Bootstrapping (introduced to phylogenetics by Joe Felsenstein in 1985[2]) is one of the most common methods used to assess which parts (i.e. edges) of an estimated tree are best supported and which are poorly supported by the data. In bootstrapping, many new datasets are created by sampling (with replacement) characters from the original dataset. A tree is estimated from each bootstrap replicate dataset, and at the end a consensus tree is produced that has in it all splits showing up in a majority of the bootstrap trees. The idea is that your original dataset can be thought of as one sampling of characters from a vast pool of characters, and producing other data sets by resampling comes as close as possible to collecting data from other genes similar to the one for which you did collect data. The majority-rule consensus tree does not include splits that were present in fewer than half of the trees estimated from bootstrap replicate data sets, but the bipartition table that is produced by PAUP* provides the relative frequency of these less common splits.

Perform a bootstrap analysis (500 replicates, heuristic search using least squares) under the F84 model. The commands for doing this are shown below. I suggest you copy these into a new paup block in your runalgae.nex file (be sure to disable your previous paup block by renaming it):
dset distance=f84 objective=lsfit power=2;
bootstrap nrep=500 search=heuristic bseed=5555;
  • Examine the bipartition table PAUP* produces and locate the bootstrap proportion for the bipartition separating the chlorophyll a/b organisms from Anacystis and Olithodiscus
  • What is the bootstrap proportion for the bipartition separating Olithodiscus and Euglena from all the other taxa?

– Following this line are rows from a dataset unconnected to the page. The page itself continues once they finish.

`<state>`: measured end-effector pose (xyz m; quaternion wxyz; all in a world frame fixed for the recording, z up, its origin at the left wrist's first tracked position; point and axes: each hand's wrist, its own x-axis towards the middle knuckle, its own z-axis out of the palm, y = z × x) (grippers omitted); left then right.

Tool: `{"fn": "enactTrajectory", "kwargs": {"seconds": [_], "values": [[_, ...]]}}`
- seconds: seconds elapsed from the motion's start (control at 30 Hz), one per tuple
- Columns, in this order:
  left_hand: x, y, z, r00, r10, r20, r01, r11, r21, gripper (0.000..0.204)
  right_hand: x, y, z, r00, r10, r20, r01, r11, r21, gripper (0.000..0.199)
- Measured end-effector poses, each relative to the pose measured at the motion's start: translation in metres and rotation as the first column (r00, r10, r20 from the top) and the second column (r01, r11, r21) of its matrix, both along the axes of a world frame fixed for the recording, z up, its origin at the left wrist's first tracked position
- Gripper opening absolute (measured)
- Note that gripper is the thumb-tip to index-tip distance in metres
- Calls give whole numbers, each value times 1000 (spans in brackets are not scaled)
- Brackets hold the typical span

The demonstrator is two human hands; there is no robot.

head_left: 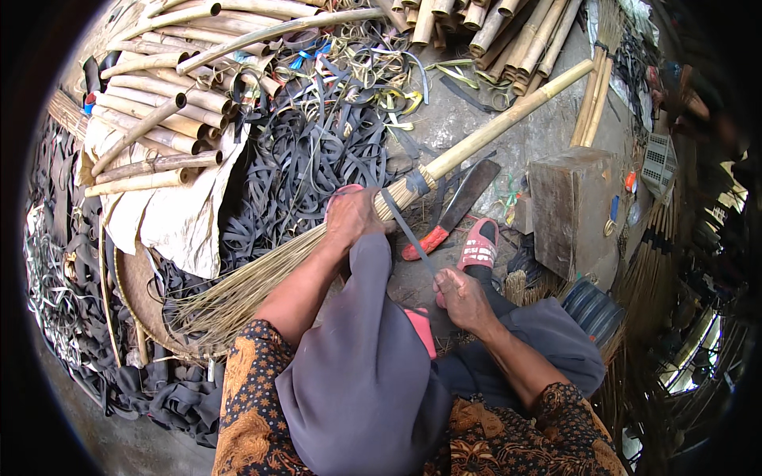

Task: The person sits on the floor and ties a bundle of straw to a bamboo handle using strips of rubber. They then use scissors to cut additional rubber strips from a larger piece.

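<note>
We clasp the broom [317, 238] with our left hand [353, 216] at its bound neck, bristles fanning over the floor [508, 143]; our right hand [460, 297] pulls the dark strap [406, 226] taut, fist closed.

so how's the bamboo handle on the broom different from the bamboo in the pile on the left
The broom handle is one long pole lying apart on the concrete; the pile is many shorter cut lengths stacked together. The handle is bound to a straw bundle, gripped there by the left hand; the pile's pieces are bare, resting partly on pale sacking. Both are tan, hollow bamboo.
</note>
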<state>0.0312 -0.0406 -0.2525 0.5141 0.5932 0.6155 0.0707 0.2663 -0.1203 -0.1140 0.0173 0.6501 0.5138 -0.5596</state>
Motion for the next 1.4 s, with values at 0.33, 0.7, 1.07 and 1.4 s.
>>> {"fn": "enactTrajectory", "kwargs": {"seconds": [0.33, 0.7, 1.07, 1.4], "values": [[-30, 25, 21, 551, 408, 728, 526, 508, -682, 59, -11, 45, -79, 904, -67, -423, 62, 998, -24, 30], [-29, 38, -36, 851, 9, 525, 212, 909, -359, 92, -25, 36, -95, 628, -701, -338, 485, 692, -535, 21], [32, -7, -21, 887, -217, -408, 280, 955, 102, 14, -66, 36, -112, 741, -632, -228, 616, 774, -145, 19], [-10, 38, -5, 856, -122, 502, 363, 834, -415, 60, -33, 31, -63, 621, -705, -342, 585, 708, -395, 21]]}}
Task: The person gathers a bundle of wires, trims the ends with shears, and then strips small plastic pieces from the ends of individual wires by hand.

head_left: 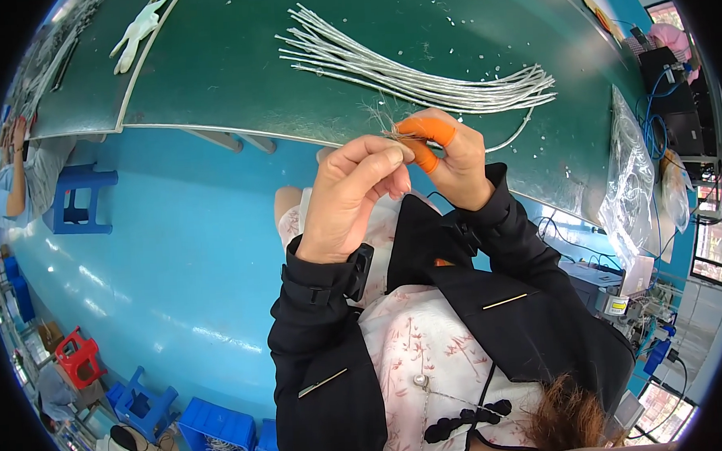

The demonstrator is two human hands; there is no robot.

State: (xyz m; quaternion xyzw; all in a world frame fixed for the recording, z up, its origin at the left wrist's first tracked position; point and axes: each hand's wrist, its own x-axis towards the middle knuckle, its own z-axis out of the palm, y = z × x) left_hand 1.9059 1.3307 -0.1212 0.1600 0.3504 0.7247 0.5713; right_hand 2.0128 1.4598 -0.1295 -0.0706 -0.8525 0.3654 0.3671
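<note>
Near the table edge my two hands meet at the frayed end of a cable (520,131). Its silvery sheath curves out from behind my right hand over the green top. Loose thin strands (380,118) fan out above the fingertips. My left hand (351,190) is closed, with thumb and forefinger pinching at these strands. Orange finger covers sit on the thumb and forefinger of my right hand (460,161), which is closed round the cable end; its grip is partly hidden. Just beyond lies a bundle of silvery cables (427,77), spread at the left and gathered at the right.
Small white scraps dot the green table (233,62). A white glove (139,32) lies at the far left. Clear plastic bags (629,181) hang at the right. Another person (13,180) works at the left, beside a blue stool (82,197). Blue crates (217,429) stand on the floor.
</note>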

Sometimes a split will just barely fail to make the cut (e.g. it appeared in 49% of the bootstrap trees), and so it is a good idea to check the bipartition table to make sure you don't fail to notice these.


References cited

  1. Lockhart, P. J., M. A. Steel, M. D. Hendy, and D. Penny. 1994. Recovering evolutionary trees under a more realistic model of sequence evolution. Molecular Biology and Evolution 11:605-612.
  2. Felsenstein, J. 1985. Confidence intervals on phylogenies: an approach using the bootstrap. Evolution 39:783-791.